São Paulo, 13/10/2003 (Agência Brasil - ABr) - "Tenho uma profunda convicção, que a única prioridade absoluta, que deveria estar na mente de todos nós, é o ser humano. Ser humano como prioridade absoluta. Enquanto uma pessoa morre de fome de quatro em quatro segundos no mundo, outras coisas não têm sentido", disse o escritor português e Prêmio Nobel de Literatura, José Saramago.
Segundo Saramago, que participou da abertura do Primeiro Congresso Internacional de Educação, cada vez há mais coisas para saber, e cada vez mais há menos condições para ter esse conhecimento. "O saber concentrou-se numa minoria, numa elite, com uma massa cada vez maior de ignorantes, ignorantes que sabem ler e sabem escrever". No Brasil, disse o escritor, há uma consciência desses problemas e "isso já é meio caminho andado".
O problema do analfabetismo no Brasil não é diferente do restante do mundo, considerou Saramago, alertando no entanto que existe outro problema mais grave que o analfabetismo: a falsa impressão de que o programa de alfabetização será suficiente para se entrar com capacidade no mercado de trabalho. "Saber a ler e escrever o nome, não é suficiente. Em termos estatísticos, qualquer país que aplicar o programa de alfabetização poderá dizer com o tempo que toda a população está alfabetizada. Mas ao ver o que isso significa, vamos encontrar surpresas terríveis", disse.
A respeito do momento político no Brasil, Saramago comentou que "algo mudou positivamente no Brasil", com a eleição de Luiz Inácio Lula da Silva. "Mas não se pode analisar imediatamente tudo aquilo que foi prometido. O Brasil não é um planeta que possa resolver seus problemas isoladamente, já que faz parte da comunidade internacional", afirmou.
"Não cabe a um homem salvar o país. Apesar disso, enquanto presidente, o Lula não salvará o Brasil, se o Brasil não quiser ser salvo".
José Saramago entende que a democracia é muito mais que o direito da população em eleger esse ou aquele candidato. "A democracia verdadeira seria algo em que a população participa diretamente na vida de seu país, representando o resultado da manifestação da vontade da maioria das pessoas", afirmou.
Para o escritor, "os governos se transformaram em comissários políticos do poder econômico.

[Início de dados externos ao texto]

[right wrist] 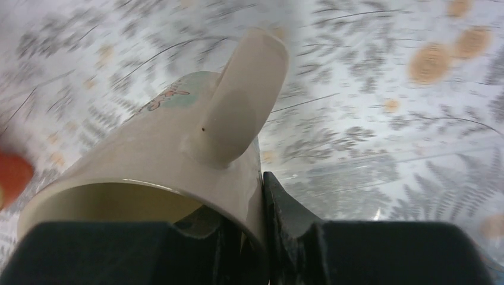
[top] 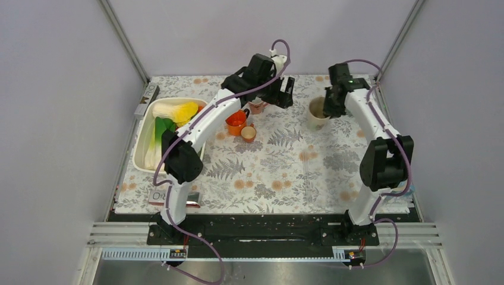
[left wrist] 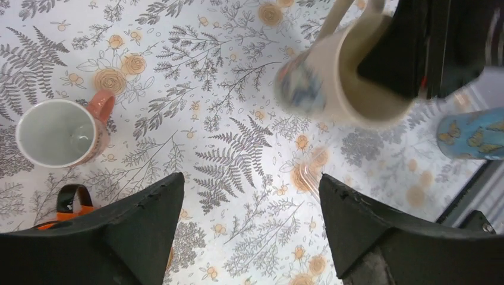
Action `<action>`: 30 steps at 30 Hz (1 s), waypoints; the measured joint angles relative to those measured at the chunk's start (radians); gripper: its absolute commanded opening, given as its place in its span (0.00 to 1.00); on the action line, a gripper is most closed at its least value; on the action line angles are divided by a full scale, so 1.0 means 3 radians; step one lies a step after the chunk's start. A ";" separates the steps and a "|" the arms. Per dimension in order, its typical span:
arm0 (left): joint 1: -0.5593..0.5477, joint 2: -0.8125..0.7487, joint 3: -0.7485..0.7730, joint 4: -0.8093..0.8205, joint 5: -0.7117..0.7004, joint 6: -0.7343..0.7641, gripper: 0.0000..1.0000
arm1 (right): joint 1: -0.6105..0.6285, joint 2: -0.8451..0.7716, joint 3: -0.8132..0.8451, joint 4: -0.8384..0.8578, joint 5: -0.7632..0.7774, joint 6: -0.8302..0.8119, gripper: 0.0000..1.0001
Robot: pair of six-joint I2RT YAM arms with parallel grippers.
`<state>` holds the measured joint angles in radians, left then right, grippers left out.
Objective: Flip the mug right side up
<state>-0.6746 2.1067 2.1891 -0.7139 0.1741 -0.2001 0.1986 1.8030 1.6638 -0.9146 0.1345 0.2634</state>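
The cream mug with a painted side sits at the back right of the flowered cloth, its mouth facing up in the top view. In the left wrist view the mug is blurred and tilted. My right gripper is shut on its rim. In the right wrist view one finger is inside the mug and the other presses the outer wall beside the handle, at the right gripper. My left gripper hangs to the mug's left. The left gripper is open, with only cloth between its fingers.
A pink mug stands upright to the left. An orange mug and a small cup sit near the left arm. A white tray of vegetables lies at the left edge. A blue butterfly-patterned thing is at the cloth's right edge.
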 measured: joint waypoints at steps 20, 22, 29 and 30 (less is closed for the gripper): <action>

E o poder econômico é quem decide as nossas vidas, e com objetivos claros que são sempre os mesmos: o lucro".
José Saramago disse que na Europa, atualmente, a esquerda vem apresentando uma tendência muito clara para à direita. "Os regimes de esquerda vivem com muita dificuldade. Toda a viagem ideológica dos partidos socialistas na Europa foi em direção ao centro. Quem se aproxima do centro, se aproxima da direita", disse. Segundo o escritor, atualmente a esquerda na América no fundo é social democrática. "O que ocorre hoje na Venezuela é um caso a parte. É um exemplo mais flagrante de uma luta de classes. De um lado os que têm algo a perder, os ricos, e de outro lado os pobres. A esquerda está atravessando um deserto e é melhor que se tenha consciência disso. As idéias de ontem não servem para hoje, o mundo mudou. Hoje, a batalha mais importante é pelos direitos humanos, e essa luta não deve ser nem de esquerda nem de direita".
Sobre as críticas que têm feito ao governo cubano, Saramago declarou que "não rompeu com o povo cubano". E fez questão de manter o direito de dizer o que pensa do governo de Fidel Castro.
O próximo livro de José Saramago será um ensaio sobre a lucidez, mas ele só adiantou que deverá estar pronto em janeiro ou fevereiro de 2004, com lançamento previsto para abril. O escritor que ganhou o Prêmio Nobel de Literatura em 1998, participa amanhã à noite, do Café Filosófico na Livraria Cultura, na Avenida Paulista.